Saturday, May 17, 2008

It's Hard Out Here for a Terrorist

Poor Osama Bin Laden can't seem to get respect these days. His followers in Iraq have all but been eliminated, Iran tries to steal his thunder, and he's getting old for life on the run.

Not long ago, some opinion polls showed that al-Qaeda's support among mainstream Muslims was plummeting. Bin Laden's associate said "'I call upon the Muslim nation to fear Allah's question (at judgement day) about its failure to support its brothers of the Mujahedeen (holy Warriors), and (urge it) not to withhold men and money, which is the mainstay of a war',". Al-Qaeda number two Ayman al-Zawahiri has criticized Muslims for failing to support Islamist insurgencies in Iraq and elsewhere in a new audiotape posted on the Internet.

What's a terrorist leader to do? Well, often when Arab or Muslim leaders get desperate, they trot out the Palestinian cause. Bin Laden is no different, based on his most recent taped message.

The terrorist leader had originally called on "Muslims to stand with the Iraqi people against the United States." Thanks to the unremitting slaughter of innocents, that didn't seem to work, based on Zawahiri's own words.

It appears his advisers have told Bin Laden about the mounting failures of al-Qaeda in Iraq. Most recently, "Around 1,100 people have been arrested during the first four days of a government crackdown on Al-Qaeda jihadists in Iraq's main northern city of Mosul, the defence ministry said Saturday."

So what can he do? Focus on Palestine, of course. "'We will continue our struggle against the Israelis and their allies,' Bin Laden said in the 10-minute audio posted on a website used frequently by Al Qaeda. 'We are not going to give up an inch of the land of Palestine'."

This story says, "the voice on the tape said the fight for the Palestinian cause was the most important factor driving al-Qaeda's war with the West, and that it had fueled the 11 September 2001 attacks on the US."

Still, it might take a while for Bin Laden and Ayman Zawahiri to convince many Arabs and Muslims that Israel was not behind the 9/11 attacks. Al-Qaeda likes to remind everyone that it was the gang responsible for the horrors.

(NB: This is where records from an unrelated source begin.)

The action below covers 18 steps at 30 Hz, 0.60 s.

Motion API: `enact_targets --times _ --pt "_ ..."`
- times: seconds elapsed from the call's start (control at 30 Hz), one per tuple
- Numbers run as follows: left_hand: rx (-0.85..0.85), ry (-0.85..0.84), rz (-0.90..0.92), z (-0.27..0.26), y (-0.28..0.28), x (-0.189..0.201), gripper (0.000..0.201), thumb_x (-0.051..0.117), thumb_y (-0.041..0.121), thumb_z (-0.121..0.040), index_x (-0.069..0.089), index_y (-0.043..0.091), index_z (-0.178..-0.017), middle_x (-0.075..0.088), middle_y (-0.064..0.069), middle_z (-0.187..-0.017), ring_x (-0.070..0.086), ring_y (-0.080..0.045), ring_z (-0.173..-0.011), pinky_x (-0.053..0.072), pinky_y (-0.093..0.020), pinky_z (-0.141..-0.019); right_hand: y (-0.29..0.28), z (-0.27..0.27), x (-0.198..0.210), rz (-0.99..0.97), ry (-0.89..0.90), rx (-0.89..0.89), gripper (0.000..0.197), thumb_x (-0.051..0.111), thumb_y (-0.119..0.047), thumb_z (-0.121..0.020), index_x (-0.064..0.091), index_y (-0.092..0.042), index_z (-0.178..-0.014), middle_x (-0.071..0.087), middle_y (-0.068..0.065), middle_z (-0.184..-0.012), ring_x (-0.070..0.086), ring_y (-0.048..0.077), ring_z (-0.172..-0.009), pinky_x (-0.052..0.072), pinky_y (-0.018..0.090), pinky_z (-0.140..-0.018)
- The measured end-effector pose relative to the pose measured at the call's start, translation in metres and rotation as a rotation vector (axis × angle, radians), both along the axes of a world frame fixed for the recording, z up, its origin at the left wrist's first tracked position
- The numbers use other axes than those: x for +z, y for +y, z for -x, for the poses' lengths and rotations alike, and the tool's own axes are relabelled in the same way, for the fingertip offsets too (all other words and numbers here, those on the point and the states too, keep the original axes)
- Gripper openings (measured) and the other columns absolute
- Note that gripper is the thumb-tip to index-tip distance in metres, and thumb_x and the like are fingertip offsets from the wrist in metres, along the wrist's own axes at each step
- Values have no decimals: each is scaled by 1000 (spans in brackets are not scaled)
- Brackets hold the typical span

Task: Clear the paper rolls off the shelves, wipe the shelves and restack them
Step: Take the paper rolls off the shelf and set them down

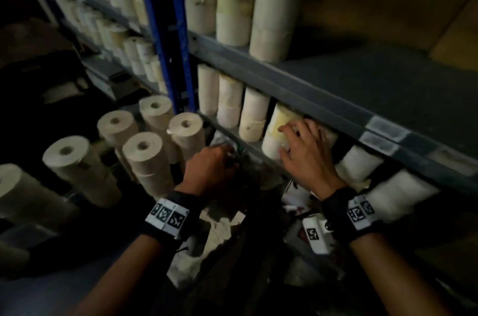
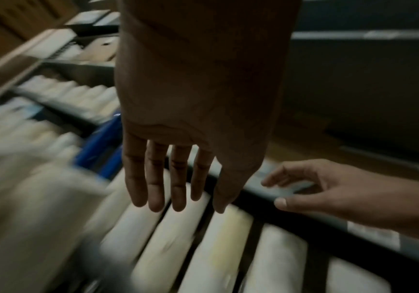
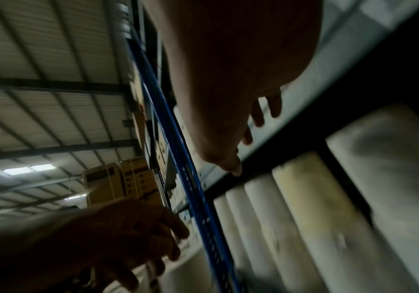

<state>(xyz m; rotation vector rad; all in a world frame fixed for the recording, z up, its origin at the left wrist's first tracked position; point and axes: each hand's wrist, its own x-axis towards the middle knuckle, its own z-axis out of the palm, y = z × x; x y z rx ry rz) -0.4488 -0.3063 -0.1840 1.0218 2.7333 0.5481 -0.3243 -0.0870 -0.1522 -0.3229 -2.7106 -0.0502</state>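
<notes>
Right hand (image 1: 302, 158) spread, fingers on yellowish roll (image 1: 278, 129) at lower shelf's (image 1: 248, 143) front edge. Left hand (image 1: 209, 164) free, holding nothing. Risk: one-handed pull tips neighbouring rolls (image 1: 240, 106) off the edge.

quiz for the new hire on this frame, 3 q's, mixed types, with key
1. True or false: the right hand has its fingers spread at the yellowish roll.
2. The shelf upright is: A red, B blue, C green.
3. Fill in: the rolls beside the rack stand ____, with their core holes facing up.

Key: 1 true; 2 B; 3 upright.
</notes>
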Motion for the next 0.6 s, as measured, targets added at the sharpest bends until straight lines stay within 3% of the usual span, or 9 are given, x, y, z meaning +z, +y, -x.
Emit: enact_targets --times 0.1,0.23,0.43,0.6 --pt "-36 138 -101 12 39 51 41 68 50 -93 60 34 -129 71 5 -117 69 -25 -105 59 -42 -80 34 2 50 -102 66 -94 52 67 -35 -85 55 -21 -133 47 9 -146 43 36 -136 42 53 -101" --pt "-27 323 -165 25 83 116 40 66 53 -94 60 33 -128 71 9 -111 67 -18 -101 59 -41 -76 92 1 81 -39 -107 -197 77 66 -53 -91 35 -24 -155 34 10 -161 39 35 -142 37 52 -113" --pt "40 449 -162 49 139 180 59 67 54 -95 50 25 -143 65 -4 -128 64 -27 -112 60 -47 -80 152 4 91 114 -346 -136 101 54 -81 -86 4 -42 -165 2 -6 -175 10 26 -160 14 57 -126" --pt "177 554 -306 74 166 222 73 68 51 -95 39 9 -148 55 -18 -136 61 -42 -116 51 -46 -84 162 13 84 142 -328 -114 105 51 -85 -83 2 -42 -165 -3 -8 -175 3 24 -161 9 60 -125"
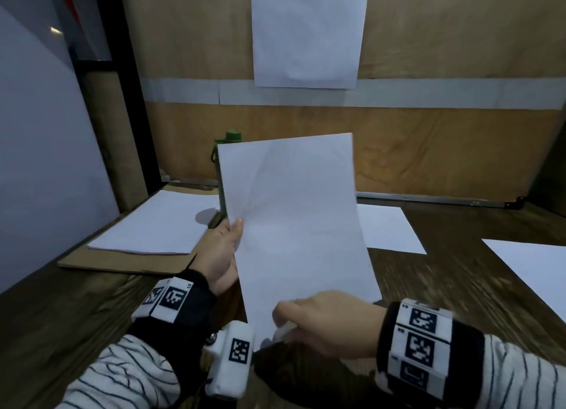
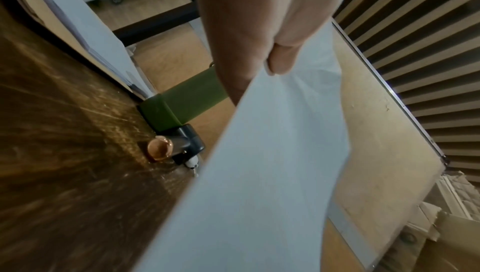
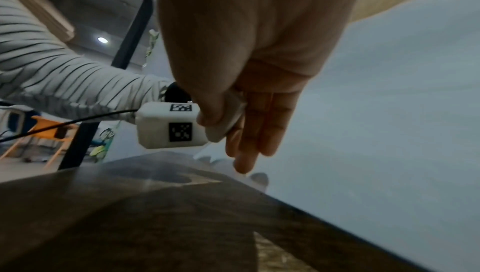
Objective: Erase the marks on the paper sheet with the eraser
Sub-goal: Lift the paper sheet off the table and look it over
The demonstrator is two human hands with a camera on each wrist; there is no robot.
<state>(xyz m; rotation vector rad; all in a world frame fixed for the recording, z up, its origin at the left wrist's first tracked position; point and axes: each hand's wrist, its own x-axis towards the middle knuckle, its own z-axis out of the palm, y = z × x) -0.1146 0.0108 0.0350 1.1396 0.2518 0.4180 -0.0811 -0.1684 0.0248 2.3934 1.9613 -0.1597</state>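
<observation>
Paper sheet (image 1: 294, 222) held upright above table (image 1: 444, 280), lower edge near tabletop; left hand (image 1: 222, 255) pinches sheet's left edge, thumb on front. Right hand (image 1: 324, 323) at bottom edge, grips white eraser (image 3: 224, 120)

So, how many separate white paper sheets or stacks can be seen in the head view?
5: held sheet in the hands, one taped on the wall, stack at left, one behind the held sheet, one at right edge. Others may be hidden.
</observation>
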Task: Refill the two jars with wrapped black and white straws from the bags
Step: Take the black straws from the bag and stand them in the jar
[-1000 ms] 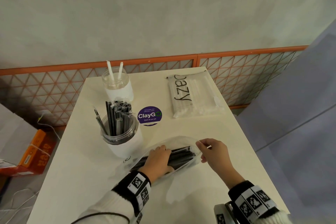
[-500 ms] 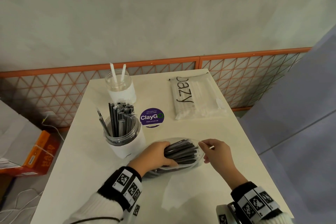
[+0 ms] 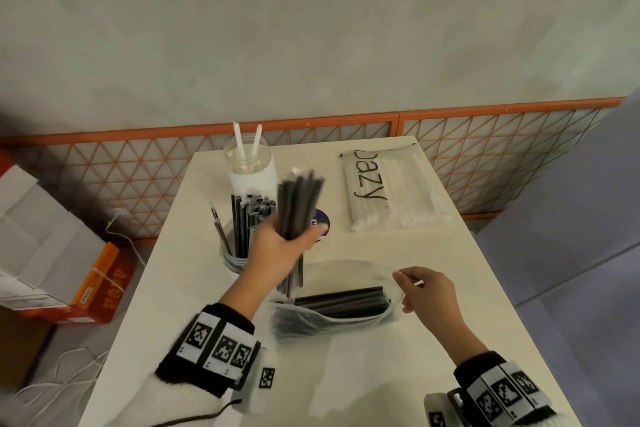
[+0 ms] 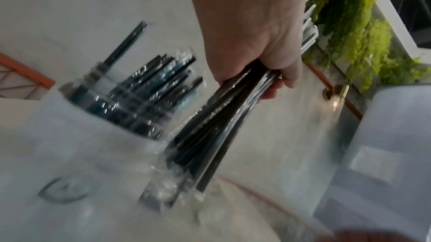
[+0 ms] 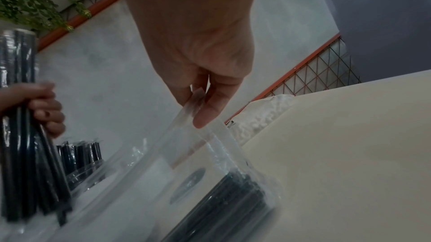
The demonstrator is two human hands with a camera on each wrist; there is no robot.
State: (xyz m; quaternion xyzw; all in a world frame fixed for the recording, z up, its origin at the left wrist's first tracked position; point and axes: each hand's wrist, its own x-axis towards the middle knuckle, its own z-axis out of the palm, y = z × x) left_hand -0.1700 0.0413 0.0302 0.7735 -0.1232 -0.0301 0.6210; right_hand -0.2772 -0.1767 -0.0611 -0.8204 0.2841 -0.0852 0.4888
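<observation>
Black wrapped straws (image 3: 298, 208), now lifted clear of the clear plastic bag (image 3: 346, 274) in the left hand's (image 3: 277, 246) curled fingers, stand ready for the near glass jar (image 3: 235, 258), while the right hand (image 3: 427, 295) pinches the bag's mouth open.

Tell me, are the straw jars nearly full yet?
Halfway. The near jar already holds many black straws, and the left hand grips another bunch for it. The right hand pinches the bag open. The far jar holds two white straws; its bag lies untouched.

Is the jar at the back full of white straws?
No, the back jar holds only two white straws, while the white straw bag lies unopened-looking beside it.
</observation>
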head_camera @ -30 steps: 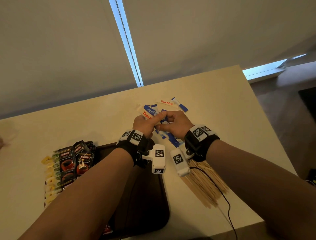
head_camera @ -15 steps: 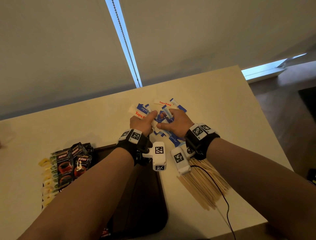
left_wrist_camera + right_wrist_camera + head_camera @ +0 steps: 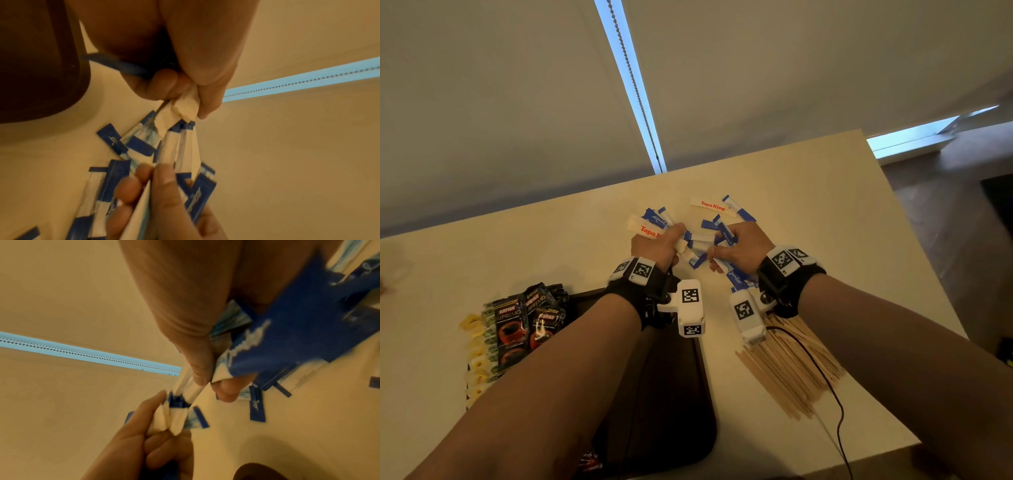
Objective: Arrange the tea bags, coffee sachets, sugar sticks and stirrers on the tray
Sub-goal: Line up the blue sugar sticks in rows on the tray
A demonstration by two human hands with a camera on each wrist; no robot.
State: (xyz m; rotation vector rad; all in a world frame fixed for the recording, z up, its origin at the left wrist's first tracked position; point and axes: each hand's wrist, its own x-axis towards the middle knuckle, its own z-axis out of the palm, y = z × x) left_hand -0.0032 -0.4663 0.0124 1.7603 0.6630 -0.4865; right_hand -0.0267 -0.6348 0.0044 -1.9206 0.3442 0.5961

With this latest vow to fight for Palestine, Bin Laden thinks he can get some respect the way Saddam Hussein and others did before him. That sure turned out well, didn't it?

Friday, May 16, 2008

Juan Cole the Secret Neocon

Is Juan Cole in need of a holiday? I ask because today he let it slip that he is, after all, a secret Neocon. True, he hasn't shown me his Neocon decoder ring or offered me the secret handshake. On the other hand, he did say this about relations between the U.S. and Ahmad Chalabi:

"This time the issue is said to be his deteriorating relations with Prime Minister Nuri al-Maliki and his closeness to Brig. Gen. Qasem Soleimani, head of the Jerusalem (Quds) Brigades of the Iranian Revolutionary Guards. Actually my suspicion is that Chalabi is supporting the Mahdi Army of Muqtada al-Sadr and that is the real reason for the tension with him."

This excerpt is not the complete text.